Sequence stratigraphy: Eustasy or tectonic imprint?

Abstract

Sequence stratigraphy is viewed by many geologists as the expression in the stratigraphic record of the history of sea level changes. Sequence boundaries are its most distinctive elements and are used for global correlations. Until now, correlations between unconformities and postulated lowerings of sea level have been seen primarily in terms of cause and effect relationships, the postulated fall providing an explanation for the presence of an unconformity. They have not been truly perceived in terms of stratigraphic correlations which would imply the establishment of synchrony between the cause and the effect. To decipher the presence of a global sea level signal in the stratigraphic record, the synchrony of sea level related unconformities in widely separated basins must be established, which can be achieved by comparing the degree of overlap between hiatuses in different stratigraphic sections. Outcrop sections, wells, and the deep‐sea record reveal an apparently worldwide unconformity(ies) across the lower/middle Eocene boundary, characterized by intensive reworking and/or relatively rapid shallowing in some areas (e.g., Cyrenaica, NE Libya; California; Egypt).

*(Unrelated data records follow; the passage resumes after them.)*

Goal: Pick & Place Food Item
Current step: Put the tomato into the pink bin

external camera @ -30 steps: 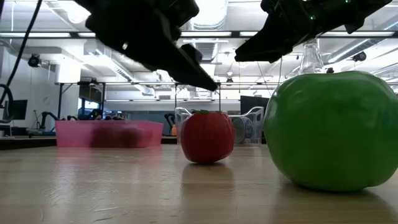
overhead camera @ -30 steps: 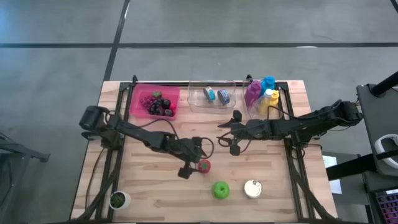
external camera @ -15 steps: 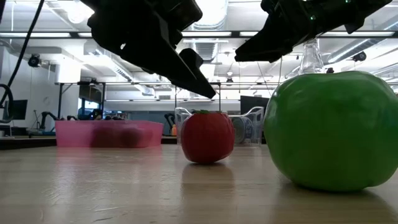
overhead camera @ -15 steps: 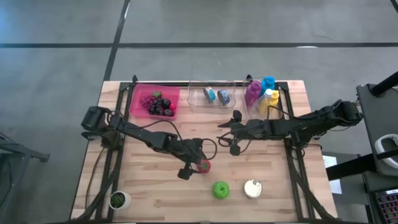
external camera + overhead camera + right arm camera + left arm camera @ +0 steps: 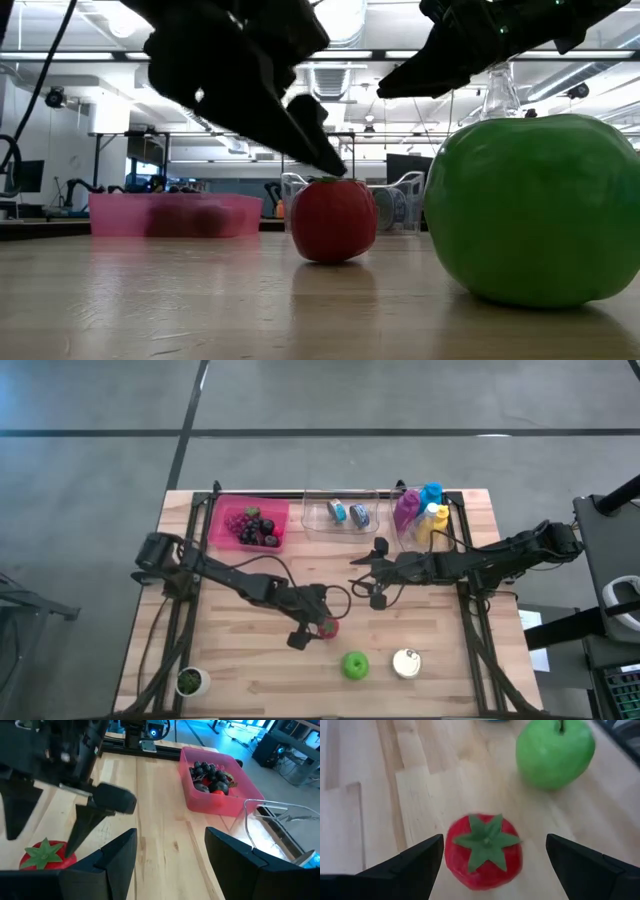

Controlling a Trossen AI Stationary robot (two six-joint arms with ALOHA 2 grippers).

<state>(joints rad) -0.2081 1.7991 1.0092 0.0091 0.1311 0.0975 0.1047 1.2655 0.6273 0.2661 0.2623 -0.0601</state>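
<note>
Left wrist view: the toy tomato (image 5: 484,851) is seen upright on the worktop (image 5: 380,805), between the two wide-open fingers of the left gripper (image 5: 490,862), which hold nothing yet. The spread is judged to suit a straddling grasp. In the high view the left gripper (image 5: 312,626) is placed over the tomato (image 5: 328,626), with the green apple (image 5: 354,665) nearby. The right gripper (image 5: 372,572) is held mid-worktop, part open and empty, apparently waiting. The pink bin (image 5: 217,530) is the likely destination.
</note>
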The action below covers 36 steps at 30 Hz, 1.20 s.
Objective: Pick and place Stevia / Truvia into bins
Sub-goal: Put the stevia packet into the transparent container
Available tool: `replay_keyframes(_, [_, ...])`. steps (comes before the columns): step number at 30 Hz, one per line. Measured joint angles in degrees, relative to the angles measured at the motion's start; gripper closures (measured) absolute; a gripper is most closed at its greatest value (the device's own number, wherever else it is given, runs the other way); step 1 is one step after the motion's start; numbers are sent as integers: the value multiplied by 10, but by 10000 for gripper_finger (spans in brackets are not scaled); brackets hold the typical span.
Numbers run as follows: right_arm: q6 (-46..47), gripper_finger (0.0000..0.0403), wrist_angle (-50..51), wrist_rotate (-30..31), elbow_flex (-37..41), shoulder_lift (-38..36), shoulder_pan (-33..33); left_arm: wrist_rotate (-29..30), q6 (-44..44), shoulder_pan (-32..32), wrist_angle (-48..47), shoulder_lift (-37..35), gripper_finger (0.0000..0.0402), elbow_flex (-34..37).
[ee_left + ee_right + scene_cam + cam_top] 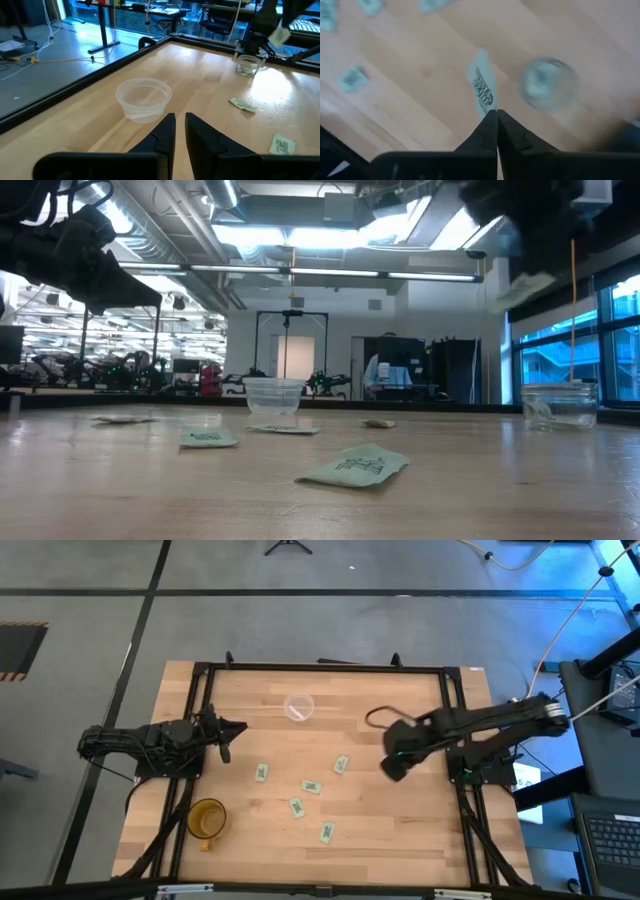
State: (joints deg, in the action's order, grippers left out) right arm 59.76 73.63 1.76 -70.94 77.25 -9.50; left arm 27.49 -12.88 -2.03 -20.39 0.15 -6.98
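Several white-and-green Stevia sachets (311, 786) lie flat on the wooden table, mid-table. My right gripper (392, 768) hangs above the right half, shut on one sachet (482, 85), which shows in the air in the low view (525, 288) above and just beside the small glassy jar (558, 406). The jar (547, 82) stands below and to one side of the sachet. The wider whitish cup (298, 707) stands upright toward the far edge. My left gripper (180, 131) waits at the table's left side, pointing at that cup (143, 100), its fingers a narrow gap apart. My right gripper pinches the sachet by one short end (487, 106) between its two fingertips, coming from above. The sachet is lifted clear of the table and sticks out beyond the fingertips, its printed face toward the wrist camera.
An amber mug (207, 818) stands near the table's near-left corner. Loose sachets (352, 466) are scattered between the mug and the right arm. A black frame (320, 667) borders the tabletop. Bare wood lies along the far side and the near-right part.
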Motion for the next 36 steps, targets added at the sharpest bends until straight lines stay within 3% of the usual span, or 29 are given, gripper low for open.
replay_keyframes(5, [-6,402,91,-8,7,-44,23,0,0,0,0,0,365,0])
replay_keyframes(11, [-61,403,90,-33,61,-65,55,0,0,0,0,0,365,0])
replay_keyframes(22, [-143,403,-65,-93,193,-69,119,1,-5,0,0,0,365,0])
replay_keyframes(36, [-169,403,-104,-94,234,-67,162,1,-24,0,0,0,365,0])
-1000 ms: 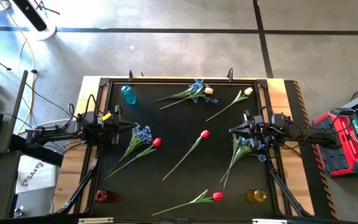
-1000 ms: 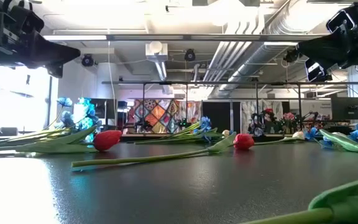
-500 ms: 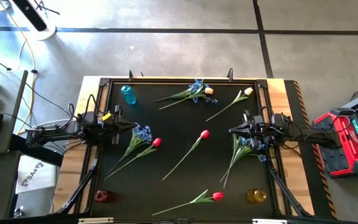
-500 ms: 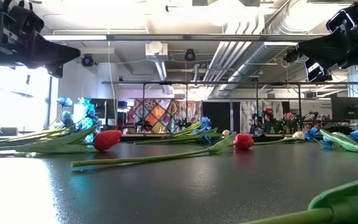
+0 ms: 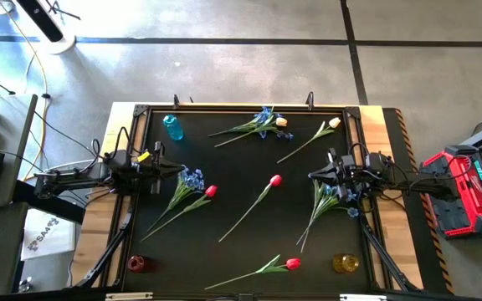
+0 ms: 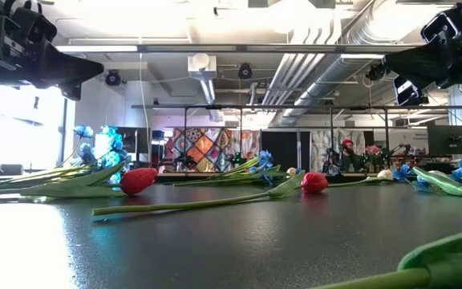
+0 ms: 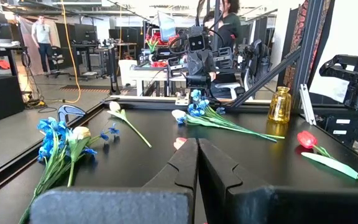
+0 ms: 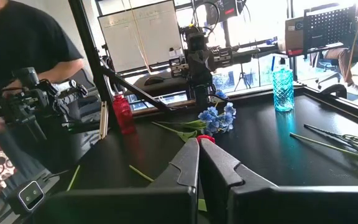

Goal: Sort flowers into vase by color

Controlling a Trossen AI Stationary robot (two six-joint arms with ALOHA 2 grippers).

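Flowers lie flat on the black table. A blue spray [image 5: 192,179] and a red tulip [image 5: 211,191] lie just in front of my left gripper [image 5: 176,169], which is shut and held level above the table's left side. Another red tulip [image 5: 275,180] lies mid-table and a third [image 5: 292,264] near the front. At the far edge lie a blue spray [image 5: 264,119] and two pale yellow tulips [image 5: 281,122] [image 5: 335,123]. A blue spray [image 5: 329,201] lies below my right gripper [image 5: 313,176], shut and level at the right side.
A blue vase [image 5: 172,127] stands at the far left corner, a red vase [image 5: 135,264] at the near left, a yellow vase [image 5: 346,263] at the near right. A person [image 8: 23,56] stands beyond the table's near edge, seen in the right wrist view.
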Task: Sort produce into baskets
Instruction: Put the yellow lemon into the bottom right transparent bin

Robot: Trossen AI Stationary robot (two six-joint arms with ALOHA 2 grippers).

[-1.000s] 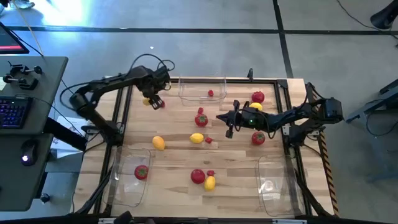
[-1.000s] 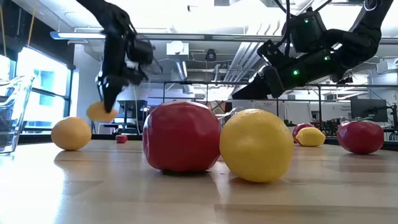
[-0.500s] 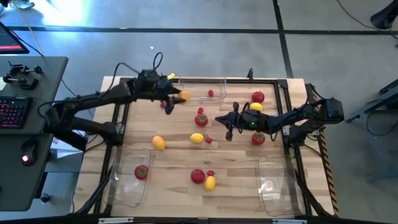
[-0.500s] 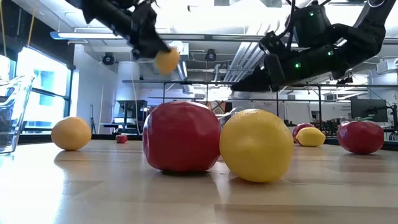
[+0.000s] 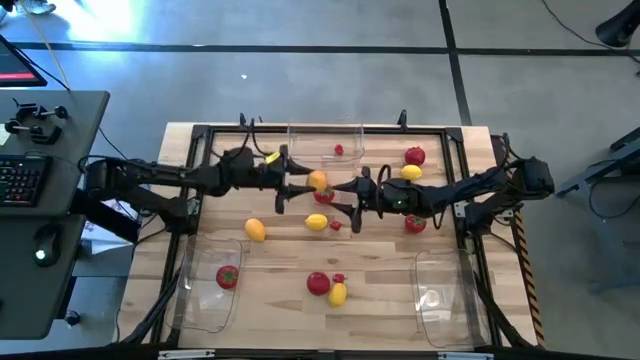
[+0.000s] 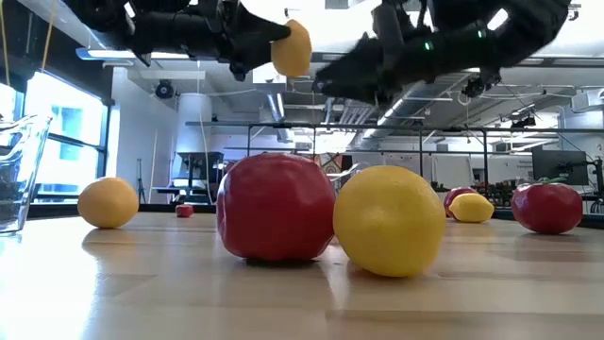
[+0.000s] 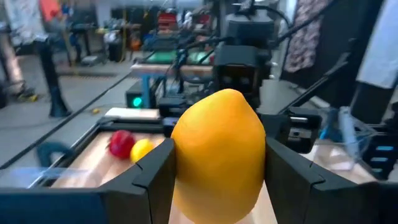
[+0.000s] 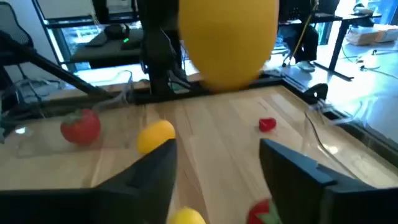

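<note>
Above the tabletop (image 5: 280,250), centre frame, the left claw (image 5: 300,183) grips an orange lemon (image 5: 317,181) in midair. The right claw (image 5: 345,190) faces it, fingers spread wide, empty.

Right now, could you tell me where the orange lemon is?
The orange lemon is held above mid-table in the left gripper, facing the open right gripper, just above a tomato in the high view.
</note>
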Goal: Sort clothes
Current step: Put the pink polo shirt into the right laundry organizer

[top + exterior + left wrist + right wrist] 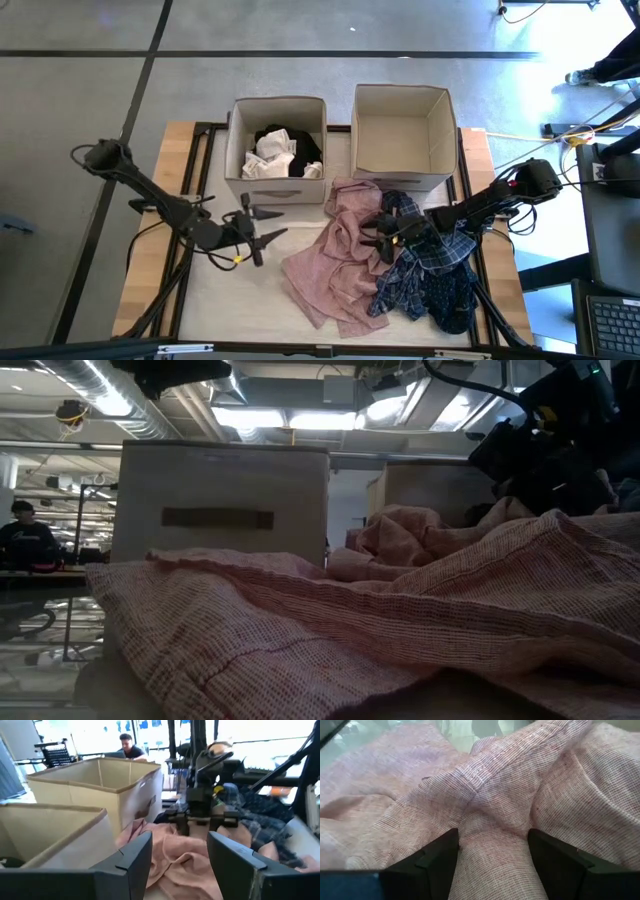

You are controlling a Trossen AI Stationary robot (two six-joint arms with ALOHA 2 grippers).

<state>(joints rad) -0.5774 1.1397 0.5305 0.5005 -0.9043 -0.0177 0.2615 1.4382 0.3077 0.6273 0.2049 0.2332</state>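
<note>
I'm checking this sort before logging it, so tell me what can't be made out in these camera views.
- Low view: the pink garment fills the foreground and hides the table and the plaid clothes.
- High view: the left box holds white and black items, too small to name singly.
- High view: the right gripper sits on the plaid garment, which hides anything under it.
- Right wrist view: only pink fabric shows past the open fingers.
</note>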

The lower‐middle Eocene intervals in sections on the North Atlantic margins have been correlated through magnetobiostratigraphy, and the durations of the hiatuses have been precisely determined. This record is compared with that in sections in other basins where shallowing and intensive reworking occur. This study shows that there are two groups of unconformities and associated hiatuses around the lower/middle Eocene boundary. The older hiatuses, in the latest early Eocene, are generally short, even on the shelf (∼1 m.y.); the younger hiatuses, in the early middle Eocene, are somewhat longer (>2 m.y.). The stratigraphic record around the lower/middle Eocene boundary suggests that there may be two mechanisms acting simultaneously to produce unconformities. Unconformities of a given age on the shelf may result from a global fall in sea level, while their stratigraphically correlative unconformities on the slope and rise may result from tectonic instability. Unconformities related to the third‐order cycles in sea level changes in Vail's model primarily may reflect tectonoeustasy.